Só mais um excerto, este de Ignacio Echevarría:

“À parte o seu talento como narrador, há pelo menos duas coisas que contribuem para explicar o facto de Roberto Bolaño se ter convertido, em poucos anos, num autor insigne da nova narrativa hispano-americana.

A primeira é a sua extraordinária extraterritorialidade. Pela obra de Bolaño transitam – errantes, fantasmáticos – os náufragos de um continente em que o exílio é a figura épica da desolação e da vastidão. Labirinto da identidade, a América Latina é, para Bolaño, uma metáfora do abismo, um território em fuga. […]

Tão longe da ênfase regionalista como da impostura cosmopolita, nada como a própria escrita de Bolaño consegue reflectir, também ao nível do idioma, esta extraterritorialidade que confirma a sua própria condição de escritor chileno e mexicano e espanhol, tudo junto e em simultâneo e nada exactamente.”
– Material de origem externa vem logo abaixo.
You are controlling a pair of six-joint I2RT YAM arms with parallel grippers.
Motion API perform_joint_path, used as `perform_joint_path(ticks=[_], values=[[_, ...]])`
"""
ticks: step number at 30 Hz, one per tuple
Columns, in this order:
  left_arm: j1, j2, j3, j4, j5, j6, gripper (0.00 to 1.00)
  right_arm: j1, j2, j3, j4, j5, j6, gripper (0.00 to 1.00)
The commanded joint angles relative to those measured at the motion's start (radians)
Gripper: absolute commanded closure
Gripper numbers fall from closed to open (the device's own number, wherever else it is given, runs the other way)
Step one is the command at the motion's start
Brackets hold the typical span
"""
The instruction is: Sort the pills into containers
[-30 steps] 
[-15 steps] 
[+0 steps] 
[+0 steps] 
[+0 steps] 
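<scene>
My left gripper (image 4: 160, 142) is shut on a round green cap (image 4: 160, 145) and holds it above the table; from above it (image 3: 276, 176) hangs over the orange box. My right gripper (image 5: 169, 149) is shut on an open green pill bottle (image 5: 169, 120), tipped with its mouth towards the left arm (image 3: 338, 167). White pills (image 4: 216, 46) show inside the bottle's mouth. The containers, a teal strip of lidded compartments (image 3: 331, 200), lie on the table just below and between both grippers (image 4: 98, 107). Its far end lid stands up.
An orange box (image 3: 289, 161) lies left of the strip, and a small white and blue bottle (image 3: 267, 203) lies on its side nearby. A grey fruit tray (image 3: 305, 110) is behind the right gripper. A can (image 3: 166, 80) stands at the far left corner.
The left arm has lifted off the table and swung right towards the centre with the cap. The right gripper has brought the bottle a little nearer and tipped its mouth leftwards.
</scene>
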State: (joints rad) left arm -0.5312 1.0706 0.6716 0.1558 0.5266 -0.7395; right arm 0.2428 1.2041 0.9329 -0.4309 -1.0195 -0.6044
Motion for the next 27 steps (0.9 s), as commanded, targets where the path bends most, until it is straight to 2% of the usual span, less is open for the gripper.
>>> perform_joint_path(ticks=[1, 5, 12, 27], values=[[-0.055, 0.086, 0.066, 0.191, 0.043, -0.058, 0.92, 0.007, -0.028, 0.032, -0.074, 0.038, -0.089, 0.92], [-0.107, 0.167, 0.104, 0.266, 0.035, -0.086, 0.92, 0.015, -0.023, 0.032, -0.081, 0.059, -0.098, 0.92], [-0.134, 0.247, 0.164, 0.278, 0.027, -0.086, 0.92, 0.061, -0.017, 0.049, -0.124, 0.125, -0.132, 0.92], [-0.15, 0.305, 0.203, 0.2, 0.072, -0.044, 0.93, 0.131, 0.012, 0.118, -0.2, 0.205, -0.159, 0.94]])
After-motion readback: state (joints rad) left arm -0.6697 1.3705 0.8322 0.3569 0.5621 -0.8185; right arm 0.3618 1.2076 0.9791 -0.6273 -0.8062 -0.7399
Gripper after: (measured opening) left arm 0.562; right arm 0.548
No livro, é apresentada uma comunicação do autor estudado, feita no Centro de Estudos Latino-Americanos Rómulo Gallegos, constituindo a primeira vez que aparece ao público. Nela diz o próprio Bolaño:

“Nasci em 1953, o ano em que morreram Estaline e Dylan Thomas…Nesta noite, porém, sonhei com Estaline e Dylon Thomas: estavam ambos num bar da Cidade do México, sentados a uma mesa redonda pequena, uma mesa talhada para o braço-de-ferro, só que o jogo não era este; competiam antes para ver qual dos dois aguentava mais bebida. O poeta galês bebia whisky e o ditador soviético, vodka. Todavia, à medida que o sonho decorria, o único que parecia cada vez mais mareado, cada vez mais à beira da náusea, era eu. …

Em Consejos de um Discípulo de Morrison a un Fanático de Joyce (1984, escrito em colaboração com Antoni García Porta), falo de violência. Em La Pista de Hielo (1993), falo da beleza que dura pouco e cujo final costuma ser desastroso. Em A Literatura Nazi nas Américas (1996), falo da miséria e da soberania da prática literária. Em Estrela Distante (1996), tento uma aproximação, muito modesta, ao mal absoluto. Em Detectives Selvagens (1998), falo da aventura que é sempre luto. Em Amuleto (1999), procuro oferecer ao leitor as palavras arrebatadas de uma uruguaia com vocação grega.  Omito o meu terceiro romance, Monsieur Pain, cujo argumento é indecifrável…. A minha vida foi passada em três países: Chile, México e Espanha. … na Catalunha, também, aprendi a difícil arte da tolerância. Sou muito mais feliz a ler do que a escrever”.